WHAT THIS TASK INVOLVES: Only the pictures are to be dropped; return all other data below exactly.

*** Opening AVAILABLE DATA ***

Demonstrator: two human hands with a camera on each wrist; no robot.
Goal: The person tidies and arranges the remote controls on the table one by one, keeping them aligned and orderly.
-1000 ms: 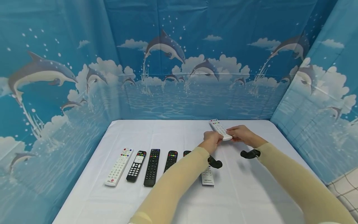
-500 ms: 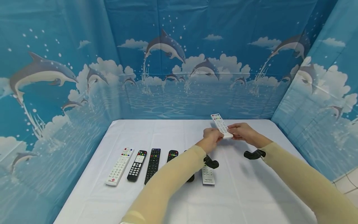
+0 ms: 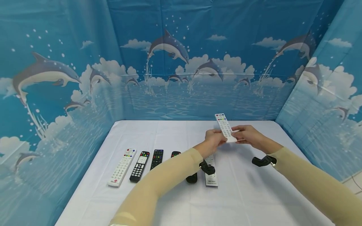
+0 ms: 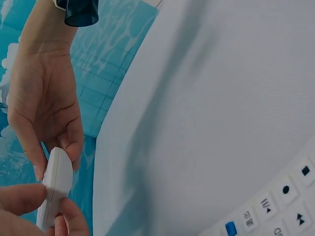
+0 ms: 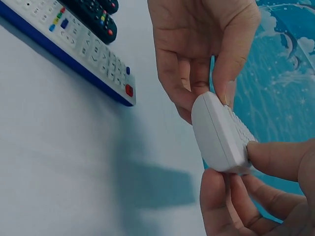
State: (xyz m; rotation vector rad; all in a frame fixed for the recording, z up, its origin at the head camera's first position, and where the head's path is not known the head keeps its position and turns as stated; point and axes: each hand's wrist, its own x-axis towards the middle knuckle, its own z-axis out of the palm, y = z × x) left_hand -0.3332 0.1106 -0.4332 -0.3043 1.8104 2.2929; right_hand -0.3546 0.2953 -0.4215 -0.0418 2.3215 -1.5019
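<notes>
Both hands hold a white remote control [image 3: 224, 125] with coloured buttons, its near end lowest and far end raised over the table's back edge. My left hand [image 3: 214, 138] pinches its left near corner between thumb and fingers, while my right hand [image 3: 249, 135] pinches the right side. In the right wrist view the white remote's blank end [image 5: 216, 132] faces the camera, with a thumb on the button face and fingers beneath. A shadow falls on the cloth below it. In the left wrist view the remote [image 4: 58, 179] appears edge-on between both hands.
In a row on the white-covered table [image 3: 226, 204] lie a white remote [image 3: 121, 168], several black remotes [image 3: 139, 167] and a silver-white one [image 3: 211, 180]. My left sleeve [image 3: 167, 179] covers part of the row. A dolphin-print curtain [image 3: 175, 97] hangs behind the table.
Both hands have lifted the white remote from low at the table's back, tilting its far end upward. It has shifted slightly right and stands more upright. The row of remotes stays put.
</notes>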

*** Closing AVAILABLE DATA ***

EXERCISE OUTPUT:
Demonstrator: two human hands with a camera on each wrist; no robot.
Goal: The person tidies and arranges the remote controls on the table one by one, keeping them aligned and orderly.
-1000 ms: 
-500 ms: 
+0 ms: 
+0 ms: 
+0 ms: 
State: (xyz m; rotation vector rad; all in a frame fixed for the recording, z up, its origin at the head camera's first position, and where the head's path is not known the head keeps its position and turns as stated; point and axes: each hand's wrist, its own x-axis towards the middle knuckle, its own z-axis out of the palm, y = z × x) left_hand -0.3332 0.1106 -0.4332 -0.3043 1.8104 2.2929; right_hand -0.3546 0.2953 -0.4215 -0.0418 2.3215 -1.5019
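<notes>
Both hands hold a white remote control [image 3: 224, 125] with coloured buttons, its near end lowest and far end raised over the table's back edge. My left hand [image 3: 214, 138] pinches its left near corner between thumb and fingers, while my right hand [image 3: 249, 135] pinches the right side. In the right wrist view the white remote's blank end [image 5: 216, 132] faces the camera, with a thumb on the button face and fingers beneath. A shadow falls on the cloth below it. In the left wrist view the remote [image 4: 58, 179] appears edge-on between both hands.
In a row on the white-covered table [image 3: 226, 204] lie a white remote [image 3: 121, 168], several black remotes [image 3: 139, 167] and a silver-white one [image 3: 211, 180]. My left sleeve [image 3: 167, 179] covers part of the row. A dolphin-print curtain [image 3: 175, 97] hangs behind the table.
Both hands have lifted the white remote from low at the table's back, tilting its far end upward. It has shifted slightly right and stands more upright. The row of remotes stays put.
</notes>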

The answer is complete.